• EXERCISE DATA:

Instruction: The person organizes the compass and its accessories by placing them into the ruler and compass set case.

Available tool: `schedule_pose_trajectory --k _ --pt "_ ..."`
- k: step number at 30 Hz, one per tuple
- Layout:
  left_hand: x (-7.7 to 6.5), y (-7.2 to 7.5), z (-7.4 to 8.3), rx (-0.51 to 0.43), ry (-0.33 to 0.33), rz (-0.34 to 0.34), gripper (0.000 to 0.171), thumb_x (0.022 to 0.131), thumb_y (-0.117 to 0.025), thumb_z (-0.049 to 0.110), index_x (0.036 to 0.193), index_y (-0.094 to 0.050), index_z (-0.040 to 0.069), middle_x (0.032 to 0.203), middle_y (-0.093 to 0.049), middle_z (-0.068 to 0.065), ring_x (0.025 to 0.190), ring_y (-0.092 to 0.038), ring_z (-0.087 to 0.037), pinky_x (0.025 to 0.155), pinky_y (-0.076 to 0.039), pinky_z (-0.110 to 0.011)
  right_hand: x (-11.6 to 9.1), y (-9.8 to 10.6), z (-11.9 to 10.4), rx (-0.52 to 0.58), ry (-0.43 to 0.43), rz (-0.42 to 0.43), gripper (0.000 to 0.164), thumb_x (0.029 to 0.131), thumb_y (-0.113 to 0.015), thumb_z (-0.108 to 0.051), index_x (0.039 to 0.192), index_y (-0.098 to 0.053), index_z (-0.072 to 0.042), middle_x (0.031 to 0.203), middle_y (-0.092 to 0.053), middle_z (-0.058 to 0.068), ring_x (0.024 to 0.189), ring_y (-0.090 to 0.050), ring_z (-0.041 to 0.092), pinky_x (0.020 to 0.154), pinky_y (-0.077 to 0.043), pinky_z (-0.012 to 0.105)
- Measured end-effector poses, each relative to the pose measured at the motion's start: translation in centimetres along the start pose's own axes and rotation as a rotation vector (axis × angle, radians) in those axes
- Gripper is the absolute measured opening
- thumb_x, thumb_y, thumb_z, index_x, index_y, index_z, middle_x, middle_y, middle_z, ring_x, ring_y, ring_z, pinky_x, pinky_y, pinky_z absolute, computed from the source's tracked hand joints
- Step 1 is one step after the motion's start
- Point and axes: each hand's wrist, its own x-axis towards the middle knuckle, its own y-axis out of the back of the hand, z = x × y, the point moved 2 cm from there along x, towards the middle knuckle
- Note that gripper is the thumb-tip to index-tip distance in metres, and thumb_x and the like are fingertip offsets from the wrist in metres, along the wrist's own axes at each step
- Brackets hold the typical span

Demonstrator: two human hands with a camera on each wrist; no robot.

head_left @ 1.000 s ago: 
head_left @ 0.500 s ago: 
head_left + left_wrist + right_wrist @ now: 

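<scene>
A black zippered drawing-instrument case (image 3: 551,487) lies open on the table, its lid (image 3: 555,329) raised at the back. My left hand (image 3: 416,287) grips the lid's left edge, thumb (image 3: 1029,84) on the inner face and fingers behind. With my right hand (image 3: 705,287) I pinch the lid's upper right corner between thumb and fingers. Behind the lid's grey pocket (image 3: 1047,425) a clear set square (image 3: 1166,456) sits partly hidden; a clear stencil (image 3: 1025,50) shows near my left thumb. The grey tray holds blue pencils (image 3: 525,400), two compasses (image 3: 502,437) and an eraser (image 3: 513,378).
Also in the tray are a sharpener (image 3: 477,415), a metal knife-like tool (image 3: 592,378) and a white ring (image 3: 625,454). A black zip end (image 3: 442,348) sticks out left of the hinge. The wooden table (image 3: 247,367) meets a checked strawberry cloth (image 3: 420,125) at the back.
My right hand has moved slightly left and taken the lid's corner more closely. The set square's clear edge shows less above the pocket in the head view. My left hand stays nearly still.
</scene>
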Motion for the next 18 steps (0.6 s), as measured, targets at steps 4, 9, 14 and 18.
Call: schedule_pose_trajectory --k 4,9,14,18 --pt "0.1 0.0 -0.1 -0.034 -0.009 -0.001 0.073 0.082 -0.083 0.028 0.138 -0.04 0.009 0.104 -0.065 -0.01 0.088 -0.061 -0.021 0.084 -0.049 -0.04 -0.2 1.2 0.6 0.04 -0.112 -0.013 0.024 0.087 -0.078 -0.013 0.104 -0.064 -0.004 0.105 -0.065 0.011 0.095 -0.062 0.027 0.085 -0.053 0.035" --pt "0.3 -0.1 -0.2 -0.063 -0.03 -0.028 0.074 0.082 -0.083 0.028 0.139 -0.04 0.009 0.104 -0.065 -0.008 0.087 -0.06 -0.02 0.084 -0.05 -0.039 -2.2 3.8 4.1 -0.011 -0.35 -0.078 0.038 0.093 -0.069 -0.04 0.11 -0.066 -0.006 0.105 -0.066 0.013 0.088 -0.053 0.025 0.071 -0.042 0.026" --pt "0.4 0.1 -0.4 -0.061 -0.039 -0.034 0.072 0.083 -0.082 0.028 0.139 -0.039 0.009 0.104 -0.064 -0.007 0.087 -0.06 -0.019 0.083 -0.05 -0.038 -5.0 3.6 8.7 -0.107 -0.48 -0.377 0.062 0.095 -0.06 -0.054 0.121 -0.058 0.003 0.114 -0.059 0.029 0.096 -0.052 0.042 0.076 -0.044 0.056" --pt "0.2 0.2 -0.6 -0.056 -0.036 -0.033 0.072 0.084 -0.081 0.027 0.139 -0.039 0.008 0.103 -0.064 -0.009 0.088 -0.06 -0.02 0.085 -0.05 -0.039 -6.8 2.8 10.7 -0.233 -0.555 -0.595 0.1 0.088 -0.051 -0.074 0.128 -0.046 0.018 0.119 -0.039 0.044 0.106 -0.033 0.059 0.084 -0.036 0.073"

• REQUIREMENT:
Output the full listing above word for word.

• SOLUTION:
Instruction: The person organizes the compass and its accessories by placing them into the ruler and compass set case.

Available tool: `schedule_pose_trajectory --k _ --pt "_ ..."`
- k: step number at 30 Hz, one per tuple
- Layout:
  left_hand: x (-7.7 to 6.5), y (-7.2 to 7.5), z (-7.4 to 8.3), rx (-0.51 to 0.43), ry (-0.33 to 0.33), rz (-0.34 to 0.34), gripper (0.000 to 0.171), thumb_x (0.022 to 0.131), thumb_y (-0.117 to 0.025), thumb_z (-0.049 to 0.110), index_x (0.036 to 0.193), index_y (-0.094 to 0.050), index_z (-0.040 to 0.069), middle_x (0.032 to 0.203), middle_y (-0.093 to 0.049), middle_z (-0.068 to 0.065), ring_x (0.025 to 0.190), ring_y (-0.092 to 0.038), ring_z (-0.087 to 0.037), pinky_x (0.025 to 0.155), pinky_y (-0.076 to 0.039), pinky_z (-0.110 to 0.011)
  right_hand: x (-11.6 to 9.1), y (-9.8 to 10.6), z (-11.9 to 10.4), rx (-0.52 to 0.58), ry (-0.43 to 0.43), rz (-0.42 to 0.43), gripper (0.000 to 0.164), thumb_x (0.029 to 0.131), thumb_y (-0.113 to 0.015), thumb_z (-0.108 to 0.051), index_x (0.039 to 0.192), index_y (-0.098 to 0.053), index_z (-0.072 to 0.042), middle_x (0.031 to 0.203), middle_y (-0.092 to 0.053), middle_z (-0.058 to 0.068), ring_x (0.024 to 0.189), ring_y (-0.090 to 0.050), ring_z (-0.041 to 0.092), pinky_x (0.020 to 0.154), pinky_y (-0.077 to 0.043), pinky_z (-0.012 to 0.105)
- Measured end-effector poses, each relative to the pose measured at the motion's start: translation in centimetres along the start pose's own axes and rotation as a rotation vector (axis × angle, radians) in those axes
- Gripper is the absolute measured opening
- thumb_x, thumb_y, thumb_z, index_x, index_y, index_z, middle_x, middle_y, middle_z, ring_x, ring_y, ring_z, pinky_x, pinky_y, pinky_z absolute, computed from the source's tracked hand joints
- Step 1 is one step after the motion's start
- Point and axes: each hand's wrist, its own x-axis towards the middle knuckle, its own y-axis out of the back of the hand, z = x × y, the point moved 2 cm from there along x, towards the middle knuckle
- Note that gripper is the thumb-tip to index-tip distance in metres, and thumb_x and the like are fingertip offsets from the wrist in metres, along the wrist's own axes at each step
- Brackets hold the typical span

Demonstrator: two human hands with a camera on each wrist; no robot.

head_left @ 1.000 s ago: 
head_left @ 0.500 s ago: 
head_left + left_wrist + right_wrist @ now: 

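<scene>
A black zippered drawing-instrument case (image 3: 551,487) lies open on the table, its lid (image 3: 555,329) raised at the back. My left hand (image 3: 416,287) grips the lid's left edge, thumb (image 3: 1029,84) on the inner face and fingers behind. With my right hand (image 3: 705,287) I pinch the lid's upper right corner between thumb and fingers. Behind the lid's grey pocket (image 3: 1047,425) a clear set square (image 3: 1166,456) sits partly hidden; a clear stencil (image 3: 1025,50) shows near my left thumb. The grey tray holds blue pencils (image 3: 525,400), two compasses (image 3: 502,437) and an eraser (image 3: 513,378).
Also in the tray are a sharpener (image 3: 477,415), a metal knife-like tool (image 3: 592,378) and a white ring (image 3: 625,454). A black zip end (image 3: 442,348) sticks out left of the hinge. The wooden table (image 3: 247,367) meets a checked strawberry cloth (image 3: 420,125) at the back.
My right hand has moved slightly left and taken the lid's corner more closely. The set square's clear edge shows less above the pocket in the head view. My left hand stays nearly still.
</scene>
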Motion for the next 18 steps (0.6 s), as measured, targets at steps 4, 9, 14 and 18.
Call: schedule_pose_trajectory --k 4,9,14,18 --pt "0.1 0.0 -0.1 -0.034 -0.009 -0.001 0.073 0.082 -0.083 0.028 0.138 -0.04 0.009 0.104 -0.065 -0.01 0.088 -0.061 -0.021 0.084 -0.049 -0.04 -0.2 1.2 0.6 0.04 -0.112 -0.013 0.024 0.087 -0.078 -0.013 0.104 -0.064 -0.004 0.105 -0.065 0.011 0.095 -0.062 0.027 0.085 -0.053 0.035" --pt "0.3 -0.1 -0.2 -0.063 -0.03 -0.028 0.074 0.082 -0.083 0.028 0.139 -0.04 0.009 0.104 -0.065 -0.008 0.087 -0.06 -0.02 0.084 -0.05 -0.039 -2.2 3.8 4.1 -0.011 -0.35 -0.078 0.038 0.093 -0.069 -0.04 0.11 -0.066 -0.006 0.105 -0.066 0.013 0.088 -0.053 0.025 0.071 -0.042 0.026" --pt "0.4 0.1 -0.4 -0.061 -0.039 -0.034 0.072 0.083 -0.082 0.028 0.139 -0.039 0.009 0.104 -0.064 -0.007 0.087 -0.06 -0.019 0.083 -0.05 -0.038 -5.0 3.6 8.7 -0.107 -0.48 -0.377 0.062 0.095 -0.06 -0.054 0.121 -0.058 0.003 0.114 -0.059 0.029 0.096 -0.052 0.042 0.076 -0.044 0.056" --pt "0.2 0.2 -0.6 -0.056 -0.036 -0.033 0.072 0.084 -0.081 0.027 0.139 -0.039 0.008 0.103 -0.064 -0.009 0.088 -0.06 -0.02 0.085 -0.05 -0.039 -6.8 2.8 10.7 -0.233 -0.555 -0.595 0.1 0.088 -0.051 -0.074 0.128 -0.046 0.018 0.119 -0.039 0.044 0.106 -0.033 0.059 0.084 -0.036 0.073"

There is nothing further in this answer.